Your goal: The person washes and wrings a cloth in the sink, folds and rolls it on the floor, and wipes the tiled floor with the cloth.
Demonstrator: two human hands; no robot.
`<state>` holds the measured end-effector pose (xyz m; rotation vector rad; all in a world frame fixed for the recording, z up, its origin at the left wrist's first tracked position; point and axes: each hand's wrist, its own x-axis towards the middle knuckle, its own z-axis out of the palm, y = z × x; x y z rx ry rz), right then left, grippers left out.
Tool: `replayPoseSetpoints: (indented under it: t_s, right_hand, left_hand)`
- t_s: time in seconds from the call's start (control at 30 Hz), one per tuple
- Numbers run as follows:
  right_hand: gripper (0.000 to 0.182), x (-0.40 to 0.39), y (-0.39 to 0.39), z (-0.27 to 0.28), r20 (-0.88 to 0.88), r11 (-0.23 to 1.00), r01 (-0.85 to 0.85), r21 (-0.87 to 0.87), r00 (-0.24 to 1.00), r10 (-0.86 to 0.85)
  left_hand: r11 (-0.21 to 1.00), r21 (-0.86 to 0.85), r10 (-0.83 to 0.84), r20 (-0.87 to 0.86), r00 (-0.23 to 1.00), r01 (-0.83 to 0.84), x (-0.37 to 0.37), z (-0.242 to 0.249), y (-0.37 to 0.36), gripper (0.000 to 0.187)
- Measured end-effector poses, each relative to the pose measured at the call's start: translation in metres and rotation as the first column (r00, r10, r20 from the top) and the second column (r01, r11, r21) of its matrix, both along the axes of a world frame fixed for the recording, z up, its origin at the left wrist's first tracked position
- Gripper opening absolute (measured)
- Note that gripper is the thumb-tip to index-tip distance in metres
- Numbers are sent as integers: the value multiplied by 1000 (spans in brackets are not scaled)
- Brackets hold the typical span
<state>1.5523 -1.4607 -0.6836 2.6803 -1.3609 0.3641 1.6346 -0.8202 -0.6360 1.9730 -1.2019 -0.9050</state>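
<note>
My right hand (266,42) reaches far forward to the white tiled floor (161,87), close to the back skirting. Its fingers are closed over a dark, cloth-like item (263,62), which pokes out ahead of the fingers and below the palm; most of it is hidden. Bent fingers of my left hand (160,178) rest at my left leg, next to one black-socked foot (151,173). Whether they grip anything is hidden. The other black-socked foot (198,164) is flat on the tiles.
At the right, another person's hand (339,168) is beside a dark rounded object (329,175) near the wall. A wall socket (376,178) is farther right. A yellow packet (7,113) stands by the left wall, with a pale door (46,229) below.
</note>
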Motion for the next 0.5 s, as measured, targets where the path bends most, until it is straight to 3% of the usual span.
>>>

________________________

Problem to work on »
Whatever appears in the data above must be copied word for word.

Response for this exercise »
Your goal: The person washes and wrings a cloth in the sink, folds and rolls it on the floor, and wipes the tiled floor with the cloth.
Demonstrator: two human hands; no robot.
`<state>` holds the measured end-effector pose (xyz m; rotation vector rad; all in a world frame fixed for the recording, z up, its origin at the left wrist's first tracked position; point and axes: each hand's wrist, its own x-axis towards the middle knuckle, its own z-axis out of the palm, y = z × x; x y z rx ry rz), right then left, grippers left out.
Tool: `replayPoseSetpoints: (indented under it: t_s, right_hand, left_hand)`
- t_s: time in seconds from the call's start (control at 30 Hz), one per tuple
- Numbers run as follows:
  right_hand: gripper (0.000 to 0.182), x (-0.40 to 0.39), y (-0.39 to 0.39), z (-0.27 to 0.28), r20 (-0.88 to 0.88), r11 (-0.23 to 1.00), r01 (-0.85 to 0.85), r21 (-0.87 to 0.87), r00 (-0.24 to 1.00), r10 (-0.86 to 0.85)
  left_hand: r11 (-0.21 to 1.00), r21 (-0.86 to 0.85), r10 (-0.83 to 0.84), r20 (-0.87 to 0.86), r00 (-0.23 to 1.00), r01 (-0.83 to 0.84), x (-0.37 to 0.37), z (-0.242 to 0.249), y (-0.37 to 0.36), gripper (0.000 to 0.187)
- Measured end-effector poses, each relative to the pose measured at the call's start: translation in metres and rotation as the first column (r00, r10, r20 from the top) and the second column (r01, r11, r21) of its matrix, both along the axes of a world frame fixed for the recording, z up, its origin at the left wrist's first tracked position
- Gripper opening absolute (measured)
- Note that gripper is the thumb-tip to index-tip distance in metres
- Numbers are sent as integers: the value multiplied by 1000 (spans in brackets are not scaled)
- Brackets hold the typical span
<state>1.5523 -1.4607 -0.6836 2.6803 -1.3609 0.3641 1.6346 -0.8202 -0.6360 1.9730 -1.2019 -0.9050</state>
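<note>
My right hand (266,42) reaches far forward to the white tiled floor (161,87), close to the back skirting. Its fingers are closed over a dark, cloth-like item (263,62), which pokes out ahead of the fingers and below the palm; most of it is hidden. Bent fingers of my left hand (160,178) rest at my left leg, next to one black-socked foot (151,173). Whether they grip anything is hidden. The other black-socked foot (198,164) is flat on the tiles.
At the right, another person's hand (339,168) is beside a dark rounded object (329,175) near the wall. A wall socket (376,178) is farther right. A yellow packet (7,113) stands by the left wall, with a pale door (46,229) below.
</note>
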Motion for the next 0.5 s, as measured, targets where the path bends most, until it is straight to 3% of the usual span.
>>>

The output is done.